Shannon Pite, communications and external affairs director at the Early Years Alliance, said the new funding announcements would not put the sector at ease.
She said it was not clear what the £4.1bn for expanded free childcare meant in terms of an hourly-funding rate for providers. If this was underfunded “even slightly” that would have serious consequences for the sector and families. Caring for younger children was more expensive and could require additional staff members, she said.
“Where funded hours are underfunded, providers have no choice but to look at any additional hours the parents take up or any additional services the parents take up – including lunch, nappies, or trips – and push the prices of those up,” she told i.
“Historically when the early entitlement was centred around three- and four-year-olds, what a lot of providers did was look to one- and two-year-olds and increase the cost there. Now that one- and two-year-olds are going to be eligible for funding, it will be things like any extra hours that parents take outside of the funding or any extra goods and services.
“There’s a good chance that parents will see extra costs if the funding isn’t adequate, or providers will not be able to make up the funding shortfall and they will have to close.”
The funding boost of £204m in 2023-2024, and £288m in 2024-2025, looked like it “underestimated” the funding shortfall hole the sector currently had for the existing free offer- which has been estimated at £1.82 billion by the Women’s Budget Group, Ms Pite said.
Andrew Howarth, the director of Paint Pots Nurseries, which has three nurseries in Manchester and Cheshire, said the “devil would be in the detail” after viewing Wednesday’s budget, but he also expected he would have to hike fees if the free childcare expansion was “poorly executed again”.
“I am not against the policy [of more free childcare hours]. I think it is a great idea and could encourage more women back into work and have a knock-on effect for the whole economy, but the devil is in the detail, and I would expect it would continue at the current funded rates,” he said.
Mr Howarth said the free childcare hours were not funded properly at present, with his 90 staff to be paid at least a living wage and daily costs increasing due to inflation, which meant he was running at a loss for the free childcare hours. The only way he could recover that, was through raising the prices on the unfunded hours, or hot meals.

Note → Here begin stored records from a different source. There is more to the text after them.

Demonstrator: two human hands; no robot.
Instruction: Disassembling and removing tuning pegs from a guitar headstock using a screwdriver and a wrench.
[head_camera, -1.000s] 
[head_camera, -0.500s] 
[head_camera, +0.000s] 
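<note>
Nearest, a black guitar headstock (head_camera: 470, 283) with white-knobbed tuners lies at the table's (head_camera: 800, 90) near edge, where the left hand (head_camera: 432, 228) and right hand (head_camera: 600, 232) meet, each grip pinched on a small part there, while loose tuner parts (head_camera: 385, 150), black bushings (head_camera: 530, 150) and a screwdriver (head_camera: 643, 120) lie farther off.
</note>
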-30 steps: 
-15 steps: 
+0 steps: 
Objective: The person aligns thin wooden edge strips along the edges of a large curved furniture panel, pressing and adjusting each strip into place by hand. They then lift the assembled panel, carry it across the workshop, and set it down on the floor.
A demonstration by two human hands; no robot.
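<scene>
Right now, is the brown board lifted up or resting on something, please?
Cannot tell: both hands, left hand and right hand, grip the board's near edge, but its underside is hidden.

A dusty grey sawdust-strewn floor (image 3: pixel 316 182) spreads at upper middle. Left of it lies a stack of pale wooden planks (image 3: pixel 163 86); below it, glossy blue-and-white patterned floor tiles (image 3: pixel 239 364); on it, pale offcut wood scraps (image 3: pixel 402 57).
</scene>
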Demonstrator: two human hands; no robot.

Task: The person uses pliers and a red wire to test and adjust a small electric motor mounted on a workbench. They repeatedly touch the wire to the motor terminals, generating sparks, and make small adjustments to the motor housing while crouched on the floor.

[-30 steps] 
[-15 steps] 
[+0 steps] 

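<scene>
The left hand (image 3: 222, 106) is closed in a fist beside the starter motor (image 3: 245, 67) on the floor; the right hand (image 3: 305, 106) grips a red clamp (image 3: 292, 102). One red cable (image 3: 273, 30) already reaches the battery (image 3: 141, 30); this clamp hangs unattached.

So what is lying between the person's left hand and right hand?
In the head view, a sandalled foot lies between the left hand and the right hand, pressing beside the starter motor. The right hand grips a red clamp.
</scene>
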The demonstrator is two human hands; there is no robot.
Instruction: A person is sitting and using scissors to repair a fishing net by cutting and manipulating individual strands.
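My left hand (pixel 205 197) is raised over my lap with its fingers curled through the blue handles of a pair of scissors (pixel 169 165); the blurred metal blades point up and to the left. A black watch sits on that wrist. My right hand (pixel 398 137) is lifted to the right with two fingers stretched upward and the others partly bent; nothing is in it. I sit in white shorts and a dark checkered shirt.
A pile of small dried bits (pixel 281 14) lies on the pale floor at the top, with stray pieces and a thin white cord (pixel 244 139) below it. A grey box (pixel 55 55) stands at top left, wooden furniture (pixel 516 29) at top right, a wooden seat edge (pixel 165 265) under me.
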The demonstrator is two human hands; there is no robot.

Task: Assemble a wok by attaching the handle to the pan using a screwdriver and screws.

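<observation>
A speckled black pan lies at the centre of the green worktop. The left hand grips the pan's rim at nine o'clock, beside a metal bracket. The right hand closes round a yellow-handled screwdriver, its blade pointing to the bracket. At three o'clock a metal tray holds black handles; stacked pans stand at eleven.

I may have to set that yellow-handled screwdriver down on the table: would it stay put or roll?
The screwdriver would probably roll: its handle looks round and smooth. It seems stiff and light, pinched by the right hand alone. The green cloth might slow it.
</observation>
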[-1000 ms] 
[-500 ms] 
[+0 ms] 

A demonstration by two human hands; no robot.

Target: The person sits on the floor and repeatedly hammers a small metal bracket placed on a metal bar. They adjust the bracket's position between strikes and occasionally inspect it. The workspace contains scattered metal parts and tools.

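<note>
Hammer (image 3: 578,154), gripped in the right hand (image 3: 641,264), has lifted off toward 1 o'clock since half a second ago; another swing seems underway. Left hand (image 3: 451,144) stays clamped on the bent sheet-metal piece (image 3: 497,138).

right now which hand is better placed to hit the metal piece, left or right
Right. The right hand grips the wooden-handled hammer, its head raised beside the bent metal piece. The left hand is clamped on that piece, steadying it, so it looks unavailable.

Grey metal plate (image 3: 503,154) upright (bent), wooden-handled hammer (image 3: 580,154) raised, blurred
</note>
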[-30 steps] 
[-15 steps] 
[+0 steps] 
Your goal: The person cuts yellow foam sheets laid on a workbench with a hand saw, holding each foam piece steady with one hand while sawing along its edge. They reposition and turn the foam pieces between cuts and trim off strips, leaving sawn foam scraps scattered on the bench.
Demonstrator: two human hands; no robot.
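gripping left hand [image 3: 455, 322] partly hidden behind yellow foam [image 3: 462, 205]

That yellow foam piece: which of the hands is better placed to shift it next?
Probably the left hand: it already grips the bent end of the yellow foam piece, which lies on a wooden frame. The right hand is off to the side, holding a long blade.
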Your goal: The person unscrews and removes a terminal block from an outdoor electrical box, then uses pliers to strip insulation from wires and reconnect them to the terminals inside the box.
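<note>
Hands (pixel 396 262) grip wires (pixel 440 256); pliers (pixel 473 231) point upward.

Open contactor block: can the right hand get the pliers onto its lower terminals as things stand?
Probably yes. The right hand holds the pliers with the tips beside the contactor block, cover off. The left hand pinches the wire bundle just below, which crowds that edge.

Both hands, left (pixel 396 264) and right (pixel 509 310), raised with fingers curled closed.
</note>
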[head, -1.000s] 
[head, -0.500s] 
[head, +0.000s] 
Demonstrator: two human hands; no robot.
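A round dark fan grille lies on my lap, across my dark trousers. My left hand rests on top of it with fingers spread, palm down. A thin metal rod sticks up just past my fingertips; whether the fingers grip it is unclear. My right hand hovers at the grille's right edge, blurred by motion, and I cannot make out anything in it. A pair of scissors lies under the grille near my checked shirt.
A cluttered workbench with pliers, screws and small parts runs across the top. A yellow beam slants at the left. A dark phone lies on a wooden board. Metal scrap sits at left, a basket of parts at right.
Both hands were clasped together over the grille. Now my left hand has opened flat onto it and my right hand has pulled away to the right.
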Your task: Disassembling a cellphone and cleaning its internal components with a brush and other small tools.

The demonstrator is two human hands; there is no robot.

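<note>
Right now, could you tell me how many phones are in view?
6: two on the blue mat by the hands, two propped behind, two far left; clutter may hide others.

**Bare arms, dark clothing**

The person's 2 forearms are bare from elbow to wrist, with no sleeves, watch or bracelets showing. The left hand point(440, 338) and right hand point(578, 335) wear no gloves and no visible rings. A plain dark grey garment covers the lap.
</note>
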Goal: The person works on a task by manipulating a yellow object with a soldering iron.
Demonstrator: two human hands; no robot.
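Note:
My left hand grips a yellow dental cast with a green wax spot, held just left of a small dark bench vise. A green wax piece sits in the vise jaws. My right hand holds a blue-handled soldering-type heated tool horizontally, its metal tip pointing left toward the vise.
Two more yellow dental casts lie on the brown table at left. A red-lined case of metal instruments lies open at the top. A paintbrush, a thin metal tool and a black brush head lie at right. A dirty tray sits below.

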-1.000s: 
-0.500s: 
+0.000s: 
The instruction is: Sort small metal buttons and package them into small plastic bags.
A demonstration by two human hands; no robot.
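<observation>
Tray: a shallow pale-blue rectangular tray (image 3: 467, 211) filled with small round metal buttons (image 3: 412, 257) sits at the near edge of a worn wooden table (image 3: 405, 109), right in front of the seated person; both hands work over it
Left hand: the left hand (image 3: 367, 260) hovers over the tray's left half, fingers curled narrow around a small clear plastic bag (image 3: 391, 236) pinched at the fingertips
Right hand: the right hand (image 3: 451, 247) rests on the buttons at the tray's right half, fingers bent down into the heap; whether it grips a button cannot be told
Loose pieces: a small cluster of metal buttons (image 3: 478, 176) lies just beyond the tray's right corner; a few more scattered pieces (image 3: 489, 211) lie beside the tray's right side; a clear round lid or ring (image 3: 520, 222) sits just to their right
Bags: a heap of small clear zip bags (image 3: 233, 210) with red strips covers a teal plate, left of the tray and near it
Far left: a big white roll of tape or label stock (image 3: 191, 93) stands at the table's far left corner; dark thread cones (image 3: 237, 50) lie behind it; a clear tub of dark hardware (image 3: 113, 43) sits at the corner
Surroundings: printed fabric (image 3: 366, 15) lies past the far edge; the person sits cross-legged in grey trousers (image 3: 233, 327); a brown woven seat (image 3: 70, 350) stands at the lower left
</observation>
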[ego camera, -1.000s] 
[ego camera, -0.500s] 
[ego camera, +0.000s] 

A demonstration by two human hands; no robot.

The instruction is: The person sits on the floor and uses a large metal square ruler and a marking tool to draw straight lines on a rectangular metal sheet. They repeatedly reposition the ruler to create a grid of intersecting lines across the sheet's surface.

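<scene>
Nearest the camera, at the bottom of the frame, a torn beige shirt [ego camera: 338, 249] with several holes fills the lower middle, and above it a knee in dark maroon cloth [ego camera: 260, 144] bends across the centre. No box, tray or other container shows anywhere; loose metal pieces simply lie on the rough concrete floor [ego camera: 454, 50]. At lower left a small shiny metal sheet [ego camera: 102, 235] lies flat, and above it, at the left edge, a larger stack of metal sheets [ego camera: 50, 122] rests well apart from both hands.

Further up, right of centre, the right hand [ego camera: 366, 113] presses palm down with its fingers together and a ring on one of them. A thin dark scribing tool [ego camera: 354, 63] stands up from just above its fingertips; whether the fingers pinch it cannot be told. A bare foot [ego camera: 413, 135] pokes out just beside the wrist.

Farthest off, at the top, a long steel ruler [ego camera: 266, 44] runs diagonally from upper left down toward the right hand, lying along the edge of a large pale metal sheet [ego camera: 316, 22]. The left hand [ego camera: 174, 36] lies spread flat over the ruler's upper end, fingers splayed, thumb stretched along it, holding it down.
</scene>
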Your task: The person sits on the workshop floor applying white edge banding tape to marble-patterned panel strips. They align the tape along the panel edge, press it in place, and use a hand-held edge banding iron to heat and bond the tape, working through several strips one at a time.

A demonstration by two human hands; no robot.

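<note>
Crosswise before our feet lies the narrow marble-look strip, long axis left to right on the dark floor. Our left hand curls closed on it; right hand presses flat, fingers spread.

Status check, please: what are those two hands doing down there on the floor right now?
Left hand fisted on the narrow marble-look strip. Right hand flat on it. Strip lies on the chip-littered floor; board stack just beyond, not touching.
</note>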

“I am subsidising my hourly rates for three- and four-year-olds to the tune of about £10 per child, per day – but if you want a system – just fund it properly. I am not asking to pay me £10 an hour for something which costs me £5 to deliver I am asking them to cover the cost of delivery and it doesn’t get anywhere close,” he said.
Samina Shabir, manager at Jubilee Park Nursery in Enfield, agreed, saying she wanted to see more about how the £4.1bn would be rolled out. “They are saying it’s 30 hours – and that’s great but there are no figures there for us to look into properly. It’s not clear to be honest.”
June O’Sullivan, chief executive of London Early Years Foundation, which operates 40 social enterprise nurseries across the Capital, said the news the minimum staff to children ratio would increase from 1:4 to 1:5 was also “very disappointing”.
She said the quality of care that children got was vital – and depended on numbers of staff to children. “Children shouldn’t suffer for government policy where they are trying to cut corners on finance,” she said.